Dados do Centro de Previsão de Tempo e Estudos Climáticos(CPTEC) do Inpe demonstraram, que em agosto Mato Grosso emitiu 8,1 milhões de toneladas de CO e em setembro 9,8 milhões de toneladas. O problema maior é a concentração do gás no ar. Só para se ter uma idéia, no dia 25 de setembro Mato Grosso teve a concentração de 3 ppm de CO no ar durante 24 horas. "O nitrogênio em excesso no ar e em contato com as altas temperaturas das queimadas permite a oxidação e formam o óxido de nitrogenio. Em contato com a luz solar o óxido de nitrôgenio produz o ozônio de baixa altitude e ao ser respirado pelos humanos causam inflamações pumonares.

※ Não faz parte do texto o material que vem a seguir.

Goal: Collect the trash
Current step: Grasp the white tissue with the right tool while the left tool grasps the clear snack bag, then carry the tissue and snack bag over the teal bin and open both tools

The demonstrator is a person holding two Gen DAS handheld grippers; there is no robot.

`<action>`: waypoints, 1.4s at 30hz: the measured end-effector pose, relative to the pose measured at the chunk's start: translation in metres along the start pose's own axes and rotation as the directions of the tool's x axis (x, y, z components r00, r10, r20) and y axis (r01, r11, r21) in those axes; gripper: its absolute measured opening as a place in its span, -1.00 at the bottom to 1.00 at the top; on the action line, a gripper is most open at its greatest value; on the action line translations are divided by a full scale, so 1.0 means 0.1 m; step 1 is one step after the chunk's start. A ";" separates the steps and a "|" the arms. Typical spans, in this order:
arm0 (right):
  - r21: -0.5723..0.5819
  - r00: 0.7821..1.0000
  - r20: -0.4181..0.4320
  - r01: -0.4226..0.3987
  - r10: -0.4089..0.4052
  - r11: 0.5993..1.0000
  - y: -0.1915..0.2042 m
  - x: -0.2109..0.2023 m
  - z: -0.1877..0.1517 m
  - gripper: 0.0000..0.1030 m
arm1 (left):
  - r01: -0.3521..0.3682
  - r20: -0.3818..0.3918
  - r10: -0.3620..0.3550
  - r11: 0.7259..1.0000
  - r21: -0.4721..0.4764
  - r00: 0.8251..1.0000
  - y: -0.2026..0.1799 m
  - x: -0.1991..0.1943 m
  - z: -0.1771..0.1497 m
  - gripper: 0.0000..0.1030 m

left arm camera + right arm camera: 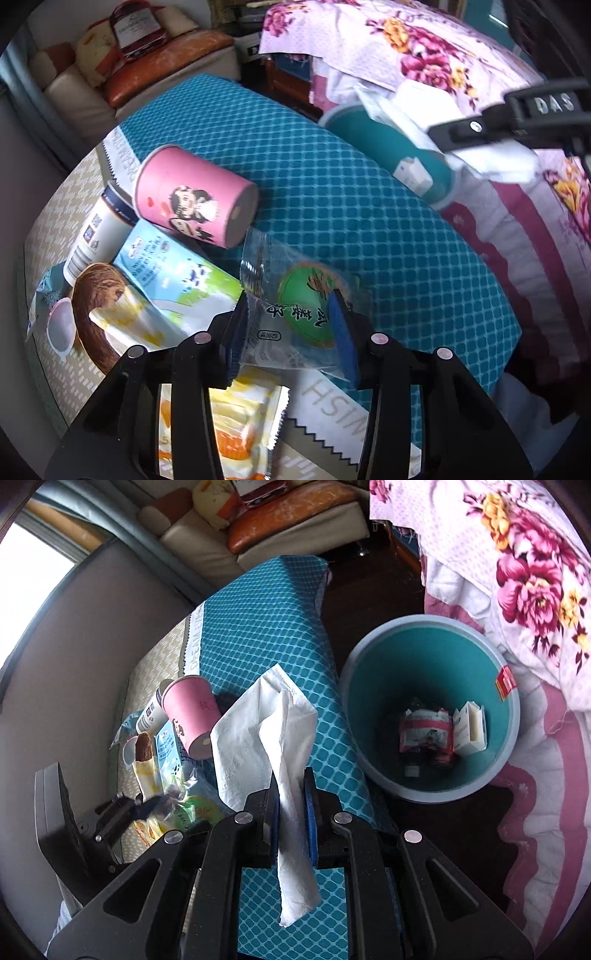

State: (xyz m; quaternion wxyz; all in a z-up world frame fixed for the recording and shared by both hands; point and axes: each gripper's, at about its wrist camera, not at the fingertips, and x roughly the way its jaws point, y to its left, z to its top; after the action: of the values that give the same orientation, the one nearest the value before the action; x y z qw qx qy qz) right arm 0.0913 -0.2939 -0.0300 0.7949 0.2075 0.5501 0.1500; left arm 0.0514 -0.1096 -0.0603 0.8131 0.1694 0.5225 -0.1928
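My left gripper [291, 325] has its jaws around a clear wrapper with a green round label [303, 306] lying on the teal table cover [369, 221]; the jaws are wide and do not look closed on it. My right gripper [291, 805] is shut on a white tissue [266, 723] and holds it above the table edge, left of the teal trash bin [513, 716]. The bin holds a crumpled red wrapper [426, 734] and a small white carton [469, 731]. The bin [373, 144] and the right gripper with the tissue [491, 155] show at upper right in the left wrist view.
On the table lie a pink paper cup [195, 195], a white cup [96, 236], a blue-green milk carton [173, 277], a brown doughnut-print wrapper [99, 306] and a yellow snack bag [229, 424]. A floral bedspread [517, 572] hangs right of the bin. A sofa [277, 528] stands behind.
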 end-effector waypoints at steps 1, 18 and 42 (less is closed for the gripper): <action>0.006 1.000 0.000 -0.004 0.004 1.000 -0.03 0.00 -0.01 -0.78 | -0.005 0.009 0.005 1.000 0.009 1.000 -0.04 -0.03 -0.01 -0.21; 0.072 0.994 0.106 -0.016 0.008 0.997 -0.53 -0.32 0.11 -0.78 | 0.082 0.132 -0.060 0.983 -0.165 0.989 -0.12 -0.36 0.54 -0.32; 0.202 0.990 0.117 0.054 -0.079 0.978 -1.40 -0.41 0.42 -0.77 | 0.123 0.051 -0.121 0.992 -0.040 0.991 -0.82 0.45 1.54 -0.31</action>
State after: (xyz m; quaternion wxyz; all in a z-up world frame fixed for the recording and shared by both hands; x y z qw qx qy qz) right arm 0.1179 -0.4418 -0.0527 0.8077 0.2760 0.5183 0.0543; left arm 0.1489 -0.2608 -0.0465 0.8156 0.1149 0.5161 -0.2351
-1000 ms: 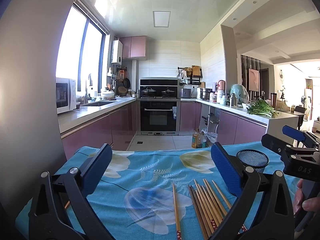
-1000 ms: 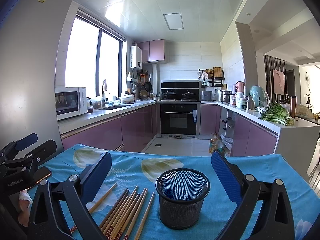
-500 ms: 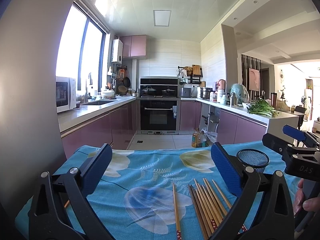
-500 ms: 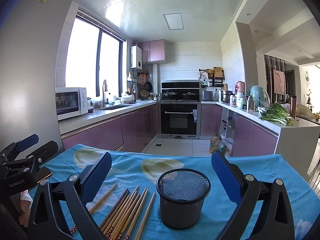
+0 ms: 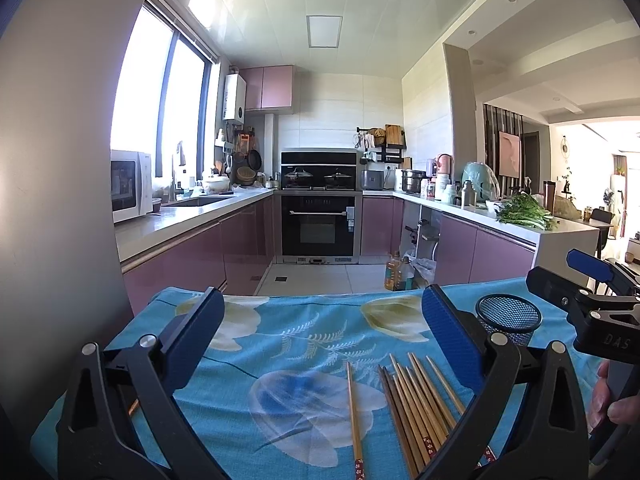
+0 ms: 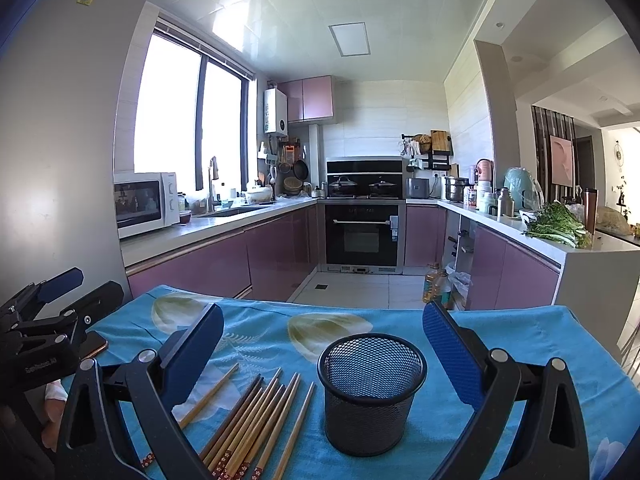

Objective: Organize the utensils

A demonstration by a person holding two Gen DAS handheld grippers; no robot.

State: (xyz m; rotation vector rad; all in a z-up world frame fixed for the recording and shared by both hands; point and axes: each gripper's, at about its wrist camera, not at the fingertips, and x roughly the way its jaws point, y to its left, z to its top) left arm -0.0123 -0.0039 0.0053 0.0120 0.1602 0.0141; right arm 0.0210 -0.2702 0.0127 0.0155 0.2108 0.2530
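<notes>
Several wooden chopsticks (image 5: 416,404) lie side by side on the blue flowered tablecloth (image 5: 304,332), one chopstick (image 5: 353,412) a little apart to their left. They also show in the right wrist view (image 6: 256,420). A black mesh cup (image 6: 370,392) stands upright and looks empty, to the right of the chopsticks; it also shows in the left wrist view (image 5: 508,318). My left gripper (image 5: 320,328) is open and empty above the cloth. My right gripper (image 6: 322,340) is open and empty, the cup between its fingers' line of sight.
A phone (image 6: 93,346) lies on the cloth's left edge. Behind the table are purple kitchen cabinets (image 5: 192,256), an oven (image 5: 320,224) and oil bottles (image 5: 400,276) on the floor. A grey wall (image 5: 52,200) stands close on the left.
</notes>
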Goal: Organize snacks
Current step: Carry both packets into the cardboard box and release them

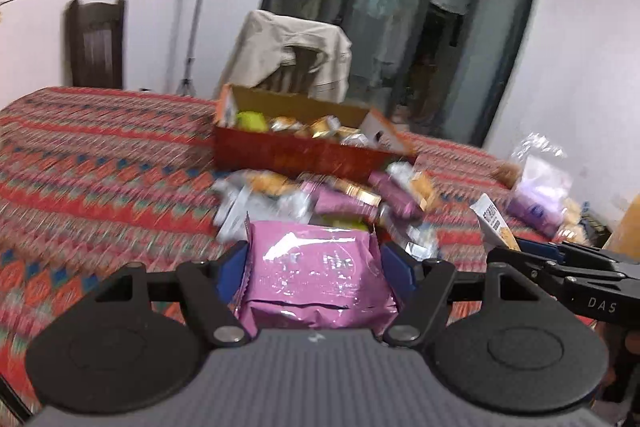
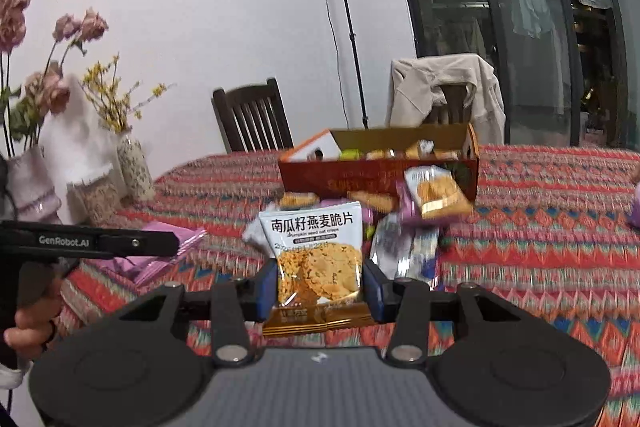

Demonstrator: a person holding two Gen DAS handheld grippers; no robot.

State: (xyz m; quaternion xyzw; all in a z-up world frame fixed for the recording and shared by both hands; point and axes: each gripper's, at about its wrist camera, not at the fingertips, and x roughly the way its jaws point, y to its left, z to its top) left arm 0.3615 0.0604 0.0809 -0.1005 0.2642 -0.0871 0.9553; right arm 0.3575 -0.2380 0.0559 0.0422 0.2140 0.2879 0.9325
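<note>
My left gripper (image 1: 314,263) is shut on a pink foil snack packet (image 1: 316,275) and holds it above the patterned tablecloth. My right gripper (image 2: 320,281) is shut on a white and gold oat crisp packet (image 2: 316,267) and holds it upright. A pile of loose snack packets (image 1: 328,199) lies in front of an open red cardboard box (image 1: 304,151) that holds several snacks. The pile (image 2: 400,227) and the box (image 2: 380,171) also show in the right wrist view. The right gripper (image 1: 496,227) with its packet appears at the right of the left wrist view.
The table carries a red patterned cloth (image 1: 100,167). Clear bags with purple items (image 1: 540,187) lie at the right. Vases of dried flowers (image 2: 80,163) stand at the table's left. Two chairs (image 2: 252,119), one draped with a beige jacket (image 2: 448,87), stand behind.
</note>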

Modesto alerta: "Todos os anos os mato-grossenses , principalmente os cuiabanos comem fumaça; esta situação pode permanecer nas próximas décadas". E adverte: "Mato Grosso poderá ficar inabitável nos períodos de queimadas". Ele conta que há dois anos a reitoria da UFMT foi convidada pelo Estado a apresentar o Programa de Monitoramento da Qualidade do Ar em Cuiabá de forma permanente, com três estações fixas e uma móvel, medindo-se também em Chapada dos Guimarães e Sinop. " Não adianta fazer medições esporádicas e sem metodologia apropriada para fazer uma avaliação dos principais componentes emitidos pelas queimadas", explica.
O pneumologista Clovis Botelho ratifica as preocupações do professor Paulo Modesto com relação ao excesso de CO no sangue da população "Com certeza, a exposição da população à fumaça das queimadas durante meses e por anos consecutivos vem reduzindo a expectativa de vida dos mato-grossenses".
(*) A jornalista escreve em Ciência e Meio Ambiente, às terças-feiras, em A Gazeta , de Cuiabá.